> EXERCISE: A faithful copy of the entire listing is what is needed.
##############################
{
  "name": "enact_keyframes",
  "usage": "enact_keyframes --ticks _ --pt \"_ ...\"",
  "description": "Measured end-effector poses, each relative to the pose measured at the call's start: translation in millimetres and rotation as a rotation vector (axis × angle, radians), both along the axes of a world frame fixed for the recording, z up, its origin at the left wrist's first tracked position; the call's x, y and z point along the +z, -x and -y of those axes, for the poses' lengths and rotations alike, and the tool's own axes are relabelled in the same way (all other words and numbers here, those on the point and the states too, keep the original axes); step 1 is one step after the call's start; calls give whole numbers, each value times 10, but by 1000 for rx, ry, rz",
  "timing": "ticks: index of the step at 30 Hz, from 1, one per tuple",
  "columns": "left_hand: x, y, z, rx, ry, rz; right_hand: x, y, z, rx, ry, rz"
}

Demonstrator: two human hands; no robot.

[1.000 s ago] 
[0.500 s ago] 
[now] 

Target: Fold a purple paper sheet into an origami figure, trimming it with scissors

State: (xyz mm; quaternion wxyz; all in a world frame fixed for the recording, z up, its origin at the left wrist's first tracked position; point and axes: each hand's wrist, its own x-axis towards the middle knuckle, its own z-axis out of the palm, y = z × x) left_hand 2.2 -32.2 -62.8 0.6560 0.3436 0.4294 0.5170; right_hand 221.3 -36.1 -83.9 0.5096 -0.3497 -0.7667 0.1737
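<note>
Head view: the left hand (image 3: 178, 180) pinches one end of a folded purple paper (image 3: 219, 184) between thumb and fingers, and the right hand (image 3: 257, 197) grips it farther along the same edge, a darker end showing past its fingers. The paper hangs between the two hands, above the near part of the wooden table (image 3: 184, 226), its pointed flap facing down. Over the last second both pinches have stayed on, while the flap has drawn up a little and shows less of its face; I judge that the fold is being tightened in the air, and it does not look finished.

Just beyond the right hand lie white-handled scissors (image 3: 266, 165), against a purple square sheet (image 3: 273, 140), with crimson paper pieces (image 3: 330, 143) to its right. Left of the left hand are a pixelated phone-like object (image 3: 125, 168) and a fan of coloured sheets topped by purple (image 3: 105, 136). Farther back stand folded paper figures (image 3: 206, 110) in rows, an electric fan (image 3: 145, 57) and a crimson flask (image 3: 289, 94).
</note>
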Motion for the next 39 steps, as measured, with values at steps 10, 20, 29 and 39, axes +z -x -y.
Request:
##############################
> TASK SOLUTION:
{
  "name": "enact_keyframes",
  "usage": "enact_keyframes --ticks _ --pt \"_ ...\"",
  "description": "Measured end-effector poses, each relative to the pose measured at the call's start: translation in millimetres and rotation as a rotation vector (axis × angle, radians), both along the axes of a world frame fixed for the recording, z up, its origin at the left wrist's first tracked position; the call's x, y and z point along the +z, -x and -y of those axes, for the poses' lengths and rotations alike, and the tool's own axes are relabelled in the same way (all other words and numbers here, those on the point and the states too, keep the original axes); step 1 is one step after the call's start; calls give whole numbers, each value times 10, but by 1000 for rx, ry, rz",
  "timing": "ticks: index of the step at 30 Hz, from 1, one per tuple",
  "columns": "left_hand: x, y, z, rx, ry, rz; right_hand: x, y, z, rx, ry, rz"
}

Demonstrator: two human hands; no robot.

[1.000 s ago] 
[0.500 s ago] 
[now] 

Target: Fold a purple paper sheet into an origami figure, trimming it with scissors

State: (xyz mm; quaternion wxyz; all in a world frame fixed for the recording, z up, its origin at the left wrist's first tracked position; point and axes: each hand's wrist, its own x-axis towards the middle knuckle, its own z-axis out of the palm, y = z × x) left_hand 2.2 -32.2 -62.8 0.6560 0.3436 0.4294 0.5170; right_hand 221.3 -36.1 -83.9 0.5096 -0.3497 -0.7667 0.1737
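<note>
Head view: the left hand (image 3: 178, 180) pinches one end of a folded purple paper (image 3: 219, 184) between thumb and fingers, and the right hand (image 3: 257, 197) grips it farther along the same edge, a darker end showing past its fingers. The paper hangs between the two hands, above the near part of the wooden table (image 3: 184, 226), its pointed flap facing down. Over the last second both pinches have stayed on, while the flap has drawn up a little and shows less of its face; I judge that the fold is being tightened in the air, and it does not look finished.

Just beyond the right hand lie white-handled scissors (image 3: 266, 165), against a purple square sheet (image 3: 273, 140), with crimson paper pieces (image 3: 330, 143) to its right. Left of the left hand are a pixelated phone-like object (image 3: 125, 168) and a fan of coloured sheets topped by purple (image 3: 105, 136). Farther back stand folded paper figures (image 3: 206, 110) in rows, an electric fan (image 3: 145, 57) and a crimson flask (image 3: 289, 94).
</note>
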Motion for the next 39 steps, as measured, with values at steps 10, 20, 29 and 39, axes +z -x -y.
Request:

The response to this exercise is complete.